The majority of graduate students probably live in Carrboro, said Shelby Dawkins-Law, president of the GPSF executive board.

Many single graduate students who do not receive financial support from their parents are living off teaching stipends, which average around $15,200, Dawkins-Law said.

According to a PowerPoint presentation created by the former GPSF president, Kiran Bhardwaj, and former GPSF secretary, JoEllen McBride, UNC’s stipends falls, on average, $5,600 short of living wages in Orange County when fees are considered.

UNC’s on-campus housing at Baity Hill is available to students with families or to graduate students but is expensive and inconvenient, Dawkins-Law said.

“Even if you do live there, the buses don’t go back there, so you’re extremely isolated from campus,” she said.

Even so, Rick Bradley, the associate director of UNC Housing and Residential Education, said Baity Hill is nearly full every school year.

“I would say at most we have had five empty spaces,” Bradley said.

Dawkins-Law said The Graduate would be a convenient option but might be too pricey for graduate students.

“You might be saving money from commuting, but it has to balance out in the end,” she said.

Dawkins-Law said she thinks that while most housing is built with undergraduate students in mind, graduate students could be very desirable tenants.

“We could stay in the housing we rent for four, five, sometimes even eight years,” Dawkins-Law said.

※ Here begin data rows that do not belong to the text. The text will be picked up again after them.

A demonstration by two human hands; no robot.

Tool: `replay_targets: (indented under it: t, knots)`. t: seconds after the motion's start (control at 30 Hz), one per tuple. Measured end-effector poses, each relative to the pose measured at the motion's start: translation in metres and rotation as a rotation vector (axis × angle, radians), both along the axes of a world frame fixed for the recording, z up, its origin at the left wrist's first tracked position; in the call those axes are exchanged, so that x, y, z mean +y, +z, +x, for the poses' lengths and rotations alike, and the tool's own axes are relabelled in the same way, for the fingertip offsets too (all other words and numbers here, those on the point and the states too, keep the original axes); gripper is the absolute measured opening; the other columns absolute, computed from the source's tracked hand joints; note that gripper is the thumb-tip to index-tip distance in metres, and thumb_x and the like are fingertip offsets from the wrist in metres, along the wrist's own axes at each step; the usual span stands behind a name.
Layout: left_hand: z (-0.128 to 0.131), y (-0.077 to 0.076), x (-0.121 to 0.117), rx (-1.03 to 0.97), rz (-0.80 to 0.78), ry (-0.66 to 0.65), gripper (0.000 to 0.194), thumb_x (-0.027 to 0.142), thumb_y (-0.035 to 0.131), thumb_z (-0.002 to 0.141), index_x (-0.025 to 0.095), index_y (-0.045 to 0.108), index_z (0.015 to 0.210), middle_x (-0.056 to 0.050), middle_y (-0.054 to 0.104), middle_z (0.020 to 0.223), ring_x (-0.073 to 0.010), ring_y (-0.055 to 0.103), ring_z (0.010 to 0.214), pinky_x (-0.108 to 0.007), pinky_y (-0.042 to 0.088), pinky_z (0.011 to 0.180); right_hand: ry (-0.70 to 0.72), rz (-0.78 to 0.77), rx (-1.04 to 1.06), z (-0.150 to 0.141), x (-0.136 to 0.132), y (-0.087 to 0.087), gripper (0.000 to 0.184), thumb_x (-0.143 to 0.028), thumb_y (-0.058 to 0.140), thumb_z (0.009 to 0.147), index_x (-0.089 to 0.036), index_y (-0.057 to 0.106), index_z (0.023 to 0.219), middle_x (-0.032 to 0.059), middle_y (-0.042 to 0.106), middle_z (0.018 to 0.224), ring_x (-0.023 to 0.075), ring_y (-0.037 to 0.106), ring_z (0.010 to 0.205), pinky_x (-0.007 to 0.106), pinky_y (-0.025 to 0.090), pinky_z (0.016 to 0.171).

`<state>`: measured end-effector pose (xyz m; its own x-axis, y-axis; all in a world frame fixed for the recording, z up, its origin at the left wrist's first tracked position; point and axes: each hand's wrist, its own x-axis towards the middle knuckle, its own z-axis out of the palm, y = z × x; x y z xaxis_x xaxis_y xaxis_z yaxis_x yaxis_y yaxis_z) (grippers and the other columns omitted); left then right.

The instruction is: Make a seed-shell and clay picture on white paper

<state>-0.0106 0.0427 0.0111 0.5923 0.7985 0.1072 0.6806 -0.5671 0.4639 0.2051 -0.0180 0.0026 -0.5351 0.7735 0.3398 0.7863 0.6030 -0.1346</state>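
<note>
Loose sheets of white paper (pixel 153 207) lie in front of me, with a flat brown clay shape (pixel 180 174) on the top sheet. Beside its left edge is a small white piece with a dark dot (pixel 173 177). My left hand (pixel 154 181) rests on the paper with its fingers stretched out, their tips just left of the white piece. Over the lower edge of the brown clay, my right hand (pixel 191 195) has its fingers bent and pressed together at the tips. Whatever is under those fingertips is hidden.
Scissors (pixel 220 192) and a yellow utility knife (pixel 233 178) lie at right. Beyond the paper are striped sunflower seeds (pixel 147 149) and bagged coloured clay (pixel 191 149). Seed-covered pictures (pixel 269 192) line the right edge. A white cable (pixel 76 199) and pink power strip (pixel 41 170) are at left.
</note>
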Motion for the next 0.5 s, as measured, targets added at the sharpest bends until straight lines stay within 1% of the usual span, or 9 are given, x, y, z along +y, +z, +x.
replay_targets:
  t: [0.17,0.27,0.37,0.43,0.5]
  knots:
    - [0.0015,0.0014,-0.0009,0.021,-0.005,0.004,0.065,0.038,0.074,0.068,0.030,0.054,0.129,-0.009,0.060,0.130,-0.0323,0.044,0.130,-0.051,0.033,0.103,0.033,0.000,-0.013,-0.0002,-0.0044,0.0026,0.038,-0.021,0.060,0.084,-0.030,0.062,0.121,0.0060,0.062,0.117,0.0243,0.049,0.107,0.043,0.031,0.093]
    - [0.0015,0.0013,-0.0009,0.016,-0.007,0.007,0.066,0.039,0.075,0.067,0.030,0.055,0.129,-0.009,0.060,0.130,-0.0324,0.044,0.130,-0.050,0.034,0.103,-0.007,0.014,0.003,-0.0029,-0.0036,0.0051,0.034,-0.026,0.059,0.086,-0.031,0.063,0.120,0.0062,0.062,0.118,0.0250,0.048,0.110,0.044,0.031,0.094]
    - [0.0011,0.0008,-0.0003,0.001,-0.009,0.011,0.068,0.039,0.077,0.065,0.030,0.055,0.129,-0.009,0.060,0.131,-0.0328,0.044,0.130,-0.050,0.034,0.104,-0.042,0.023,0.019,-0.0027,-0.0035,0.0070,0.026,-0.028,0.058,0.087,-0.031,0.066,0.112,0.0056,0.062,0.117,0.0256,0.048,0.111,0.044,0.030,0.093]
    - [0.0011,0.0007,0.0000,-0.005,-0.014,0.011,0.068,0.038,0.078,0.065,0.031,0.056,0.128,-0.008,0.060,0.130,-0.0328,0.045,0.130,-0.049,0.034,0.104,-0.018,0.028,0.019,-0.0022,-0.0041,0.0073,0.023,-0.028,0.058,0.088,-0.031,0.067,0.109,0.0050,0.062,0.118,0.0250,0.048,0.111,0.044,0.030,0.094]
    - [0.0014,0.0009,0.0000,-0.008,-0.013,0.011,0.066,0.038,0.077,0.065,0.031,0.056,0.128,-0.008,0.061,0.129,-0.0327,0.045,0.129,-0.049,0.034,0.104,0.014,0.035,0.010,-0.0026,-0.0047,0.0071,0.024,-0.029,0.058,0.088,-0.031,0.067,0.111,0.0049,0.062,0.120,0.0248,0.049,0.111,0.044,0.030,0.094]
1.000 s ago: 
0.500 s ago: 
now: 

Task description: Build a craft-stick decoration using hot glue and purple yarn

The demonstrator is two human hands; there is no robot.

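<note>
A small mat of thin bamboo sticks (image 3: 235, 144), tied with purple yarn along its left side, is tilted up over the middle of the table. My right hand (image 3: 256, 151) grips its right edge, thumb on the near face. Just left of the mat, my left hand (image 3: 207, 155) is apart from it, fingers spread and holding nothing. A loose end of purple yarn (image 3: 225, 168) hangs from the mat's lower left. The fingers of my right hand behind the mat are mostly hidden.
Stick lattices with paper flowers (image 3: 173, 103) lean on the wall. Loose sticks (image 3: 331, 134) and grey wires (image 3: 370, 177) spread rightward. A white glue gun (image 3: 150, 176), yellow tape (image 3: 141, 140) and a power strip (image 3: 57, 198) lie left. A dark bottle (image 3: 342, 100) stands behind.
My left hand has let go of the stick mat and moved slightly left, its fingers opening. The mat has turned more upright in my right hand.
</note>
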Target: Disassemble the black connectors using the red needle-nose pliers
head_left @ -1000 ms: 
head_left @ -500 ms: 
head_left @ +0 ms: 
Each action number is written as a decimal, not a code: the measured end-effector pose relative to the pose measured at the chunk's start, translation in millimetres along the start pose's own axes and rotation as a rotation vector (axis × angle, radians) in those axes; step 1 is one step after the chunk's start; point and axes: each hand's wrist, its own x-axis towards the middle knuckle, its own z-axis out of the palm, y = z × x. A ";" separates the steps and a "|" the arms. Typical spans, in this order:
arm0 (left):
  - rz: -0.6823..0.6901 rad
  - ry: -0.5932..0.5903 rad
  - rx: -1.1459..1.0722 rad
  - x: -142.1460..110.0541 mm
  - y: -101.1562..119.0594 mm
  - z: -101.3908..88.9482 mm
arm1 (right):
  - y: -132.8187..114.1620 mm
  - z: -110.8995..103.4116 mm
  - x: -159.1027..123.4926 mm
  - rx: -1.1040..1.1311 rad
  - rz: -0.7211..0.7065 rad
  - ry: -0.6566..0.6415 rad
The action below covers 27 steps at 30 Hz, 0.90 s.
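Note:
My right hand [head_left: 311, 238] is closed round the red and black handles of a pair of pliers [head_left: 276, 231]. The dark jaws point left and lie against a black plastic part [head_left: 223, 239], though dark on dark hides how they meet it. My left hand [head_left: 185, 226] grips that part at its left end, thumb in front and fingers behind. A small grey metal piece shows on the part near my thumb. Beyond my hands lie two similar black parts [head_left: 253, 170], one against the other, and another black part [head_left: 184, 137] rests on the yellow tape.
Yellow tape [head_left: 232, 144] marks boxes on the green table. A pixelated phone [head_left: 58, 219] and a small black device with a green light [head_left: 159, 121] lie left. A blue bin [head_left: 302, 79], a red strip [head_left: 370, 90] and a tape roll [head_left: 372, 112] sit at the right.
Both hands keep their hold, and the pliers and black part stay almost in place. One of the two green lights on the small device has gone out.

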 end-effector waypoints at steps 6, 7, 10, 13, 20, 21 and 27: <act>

Chapel Hill Town Council member Lee Storrow said at a recent council meeting he generally supports the concept of having more residences and people living downtown.

“I personally believe that we have a need to increase housing options for both undergrads and young professionals in downtown Chapel Hill,” Storrow said. “The limit on supply has led to very high prices.”

This has also led to a number of landlords being able to turn a substantial profit by converting single-family homes into student rentals, Storrow said.

GPSF Student Family Advocate Lindsey Marie West Wallace said students with families have a much more difficult time finding housing.

The Graduate was originally geared toward undergraduates but is now geared towards graduate students because Patel said he did not see many other apartments doing that.

“Just looking at what offerings are already available, we realized there wasn’t a high quality product,” Patel said.

“It’s a good chance to provide something that wasn’t already offered.”